Drawing Class Hierarchy with Method Names

In [58]:
from inspect import signature
In [59]:
import warnings
In [60]:
def display_class_hierarchy(classes: Union[Type, List[Type]], 
                            public_methods: Optional[List] = None,
                            abstract_classes: Optional[List] = None,
                            include_methods: bool = True,
                            include_class_vars: bool =True,
                            include_legend: bool = True,
                            project: str = 'fuzzingbook',
                            log: bool = False) -> Any:
    """Visualize a class hierarchy.
`classes` is a Python class (or a list of classes) to be visualized.
`public_methods`, if given, is a list of methods to be shown as "public" (bold).
  (Default: all methods with a docstring)
`abstract_classes`, if given, is a list of classes to be shown as "abstract" (cursive).
  (Default: all classes with an abstract method)
`include_methods`: if True, include all methods (default)
`include_legend`: if True, include a legend (default)
    """
    from graphviz import Digraph

    if project == 'debuggingbook':
        CLASS_FONT = 'Raleway, Helvetica, Arial, sans-serif'
        CLASS_COLOR = '#6A0DAD'  # HTML 'purple'
    else:
        CLASS_FONT = 'Patua One, Helvetica, sans-serif'
        CLASS_COLOR = '#B03A2E'

    METHOD_FONT = "'Fira Mono', 'Source Code Pro', 'Courier', monospace"
    METHOD_COLOR = 'black'

    if isinstance(classes, list):
        starting_class = classes[0]
    else:
        starting_class = classes
        classes = [starting_class]

    title = starting_class.__name__ + " class hierarchy"

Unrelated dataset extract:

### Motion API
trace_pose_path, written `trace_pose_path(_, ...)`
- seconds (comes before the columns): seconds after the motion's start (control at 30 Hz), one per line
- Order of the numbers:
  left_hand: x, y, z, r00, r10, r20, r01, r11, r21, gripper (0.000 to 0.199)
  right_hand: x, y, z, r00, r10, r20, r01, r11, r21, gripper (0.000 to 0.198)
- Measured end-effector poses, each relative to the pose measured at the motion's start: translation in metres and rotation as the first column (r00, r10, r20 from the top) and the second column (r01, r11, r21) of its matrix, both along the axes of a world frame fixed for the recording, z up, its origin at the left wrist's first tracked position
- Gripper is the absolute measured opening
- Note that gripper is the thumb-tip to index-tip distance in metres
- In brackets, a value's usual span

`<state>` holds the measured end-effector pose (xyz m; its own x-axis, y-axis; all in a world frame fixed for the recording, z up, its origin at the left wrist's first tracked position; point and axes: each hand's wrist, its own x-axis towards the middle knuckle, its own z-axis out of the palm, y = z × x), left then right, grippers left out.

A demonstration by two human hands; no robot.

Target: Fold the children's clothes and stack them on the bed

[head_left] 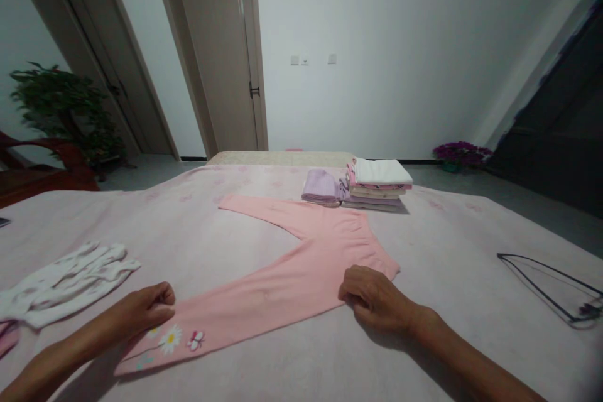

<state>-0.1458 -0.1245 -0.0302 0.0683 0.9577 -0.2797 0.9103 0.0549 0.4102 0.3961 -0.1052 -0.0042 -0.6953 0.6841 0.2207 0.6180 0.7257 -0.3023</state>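
Pink pants lie spread flat on the bed, their gathered waist to the right and both legs stretching left. The near leg carries white daisies and a butterfly close to its cuff. Over that leg's lower end, my left hand is closed, its fingers curled against the fabric. My right hand is closed at the near edge of the pants, below the waistband, with its fingertips pinching the cloth.
Behind the pants sit a lilac folded garment and a taller stack of folded clothes. A crumpled white garment lies at the left. On the right is a black clothes hanger. All rest on a pale pink bedsheet.
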Motion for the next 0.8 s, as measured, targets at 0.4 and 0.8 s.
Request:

    dot = Digraph(comment=title)
    dot.attr('node', shape='record', fontname=CLASS_FONT)
    dot.attr('graph', rankdir='BT', tooltip=title)
    dot.attr('edge', arrowhead='empty')
    edges = set()
    overloaded_methods: Set[str] = set()

    drawn_classes = set()

    def method_string(method_name: str, public: bool, overloaded: bool,
                      fontsize: float = 10.0) -> str:
        method_string = f'<font face="{METHOD_FONT}" point-size="{str(fontsize)}">'

        if overloaded:
            name = f'<i>{method_name}()</i>'
        else:
            name = f'{method_name}()'

        if public:
            method_string += f'<b>{name}</b>'
        else:
            method_string += f'<font color="{METHOD_COLOR}">' \
                             f'{name}</font>'

        method_string += '</font>'
        return method_string

    def var_string(var_name: str, fontsize: int = 10) -> str:
        var_string = f'<font face="{METHOD_FONT}" point-size="{str(fontsize)}">'
        var_string += f'{var_name}'
        var_string += '</font>'
        return var_string

    def is_overloaded(method_name: str, f: Any) -> bool:
        return (method_name in overloaded_methods or
                (docstring(f) is not None and "in subclasses" in docstring(f)))

    def is_abstract(cls: Type) -> bool:
        if not abstract_classes:
            return inspect.isabstract(cls)

        return (cls in abstract_classes or
                any(c.__name__ == cls.__name__ for c in abstract_classes))

    def is_public(method_name: str, f: Any) -> bool:
        if public_methods:
            return (method_name in public_methods or
                    f in public_methods or
                    any(f.__qualname__ == m.__qualname__
                        for m in public_methods))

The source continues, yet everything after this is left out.